What is needed:
Your answer must consist of exactly the lines below, starting with the line with "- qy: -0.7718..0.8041" and going on through the line with "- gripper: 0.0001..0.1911", and nothing else.

========

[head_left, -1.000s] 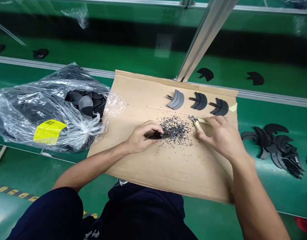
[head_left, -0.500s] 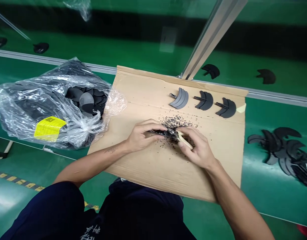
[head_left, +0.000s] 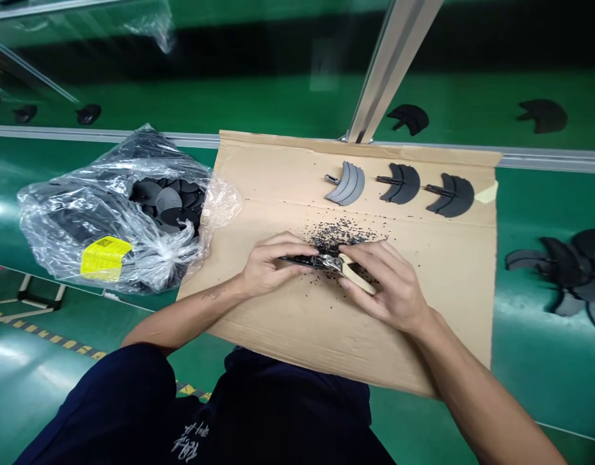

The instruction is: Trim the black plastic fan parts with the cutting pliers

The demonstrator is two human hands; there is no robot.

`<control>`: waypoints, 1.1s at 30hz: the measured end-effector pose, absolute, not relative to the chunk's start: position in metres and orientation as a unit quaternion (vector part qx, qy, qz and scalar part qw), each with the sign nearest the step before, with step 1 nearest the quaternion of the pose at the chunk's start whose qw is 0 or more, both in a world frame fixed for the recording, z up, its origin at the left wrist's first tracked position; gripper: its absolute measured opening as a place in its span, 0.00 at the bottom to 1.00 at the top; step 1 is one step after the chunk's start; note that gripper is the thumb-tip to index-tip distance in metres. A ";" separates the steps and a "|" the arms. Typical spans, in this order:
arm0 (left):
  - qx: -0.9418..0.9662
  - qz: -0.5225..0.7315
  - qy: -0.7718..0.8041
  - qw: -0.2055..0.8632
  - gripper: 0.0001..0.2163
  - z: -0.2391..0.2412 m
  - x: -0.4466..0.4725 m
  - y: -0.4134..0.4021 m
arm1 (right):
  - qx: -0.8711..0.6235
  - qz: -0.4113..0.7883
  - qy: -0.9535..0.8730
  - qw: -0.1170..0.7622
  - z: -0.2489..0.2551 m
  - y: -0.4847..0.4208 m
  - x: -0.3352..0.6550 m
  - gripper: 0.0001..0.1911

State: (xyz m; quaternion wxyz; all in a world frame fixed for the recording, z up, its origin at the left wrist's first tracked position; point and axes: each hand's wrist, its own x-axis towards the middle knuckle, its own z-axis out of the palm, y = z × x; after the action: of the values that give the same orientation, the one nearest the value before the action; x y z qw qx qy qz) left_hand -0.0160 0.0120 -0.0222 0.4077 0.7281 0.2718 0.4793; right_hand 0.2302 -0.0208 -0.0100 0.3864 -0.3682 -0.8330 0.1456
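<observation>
Left hand: fingers pinched on black part, lying left of the right fingers, above the cardboard sheet. Long axis roughly left-right, right end at the metal nose of the cream-handled pliers. Right hand, nearer that end: fingers part-curled round the handles. Part looks thin, dark, near edge-on; full shape hidden by fingers.

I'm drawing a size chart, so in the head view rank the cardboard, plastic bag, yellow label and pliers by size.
Cardboard
Plastic bag
Pliers and yellow label: unranked; they look close, and right-hand fingers partly hide the pliers.
</observation>
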 end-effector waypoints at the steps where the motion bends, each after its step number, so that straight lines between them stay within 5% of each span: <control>1: 0.731 0.477 0.273 0.405 0.12 -0.022 -0.016 0.012 | -0.367 0.145 -0.832 0.390 -0.010 -0.021 0.231 0.27; 33: 0.783 0.457 0.226 0.357 0.12 -0.019 -0.021 0.013 | -0.359 0.271 -0.819 0.356 0.003 -0.025 0.230 0.20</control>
State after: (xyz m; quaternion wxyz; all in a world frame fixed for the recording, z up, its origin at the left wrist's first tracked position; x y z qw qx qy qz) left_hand -0.0215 0.0134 -0.0189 0.3567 0.7828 0.2260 0.4571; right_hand 0.2304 -0.0249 0.0034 0.3565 -0.3590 -0.8191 0.2705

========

Reply:
  - qy: -0.7718..0.8041
  - qw: -0.2055..0.8632
  - gripper: 0.0001..0.2163
  - z: -0.2391..0.2412 m
  - x: -0.4466..0.4725 m
  - y: -0.4134..0.4021 m
arm1 (right):
  - qx: -0.8711..0.6235
  - qz: -0.4113..0.7883
  - qy: -0.9535..0.8730
  - qw: -0.1170..0.7622
  - z: -0.2489..0.2551 m
  - y: -0.4847..0.4208 m
  - x: -0.3352..0.6550 m
  - gripper: 0.0001..0.1911

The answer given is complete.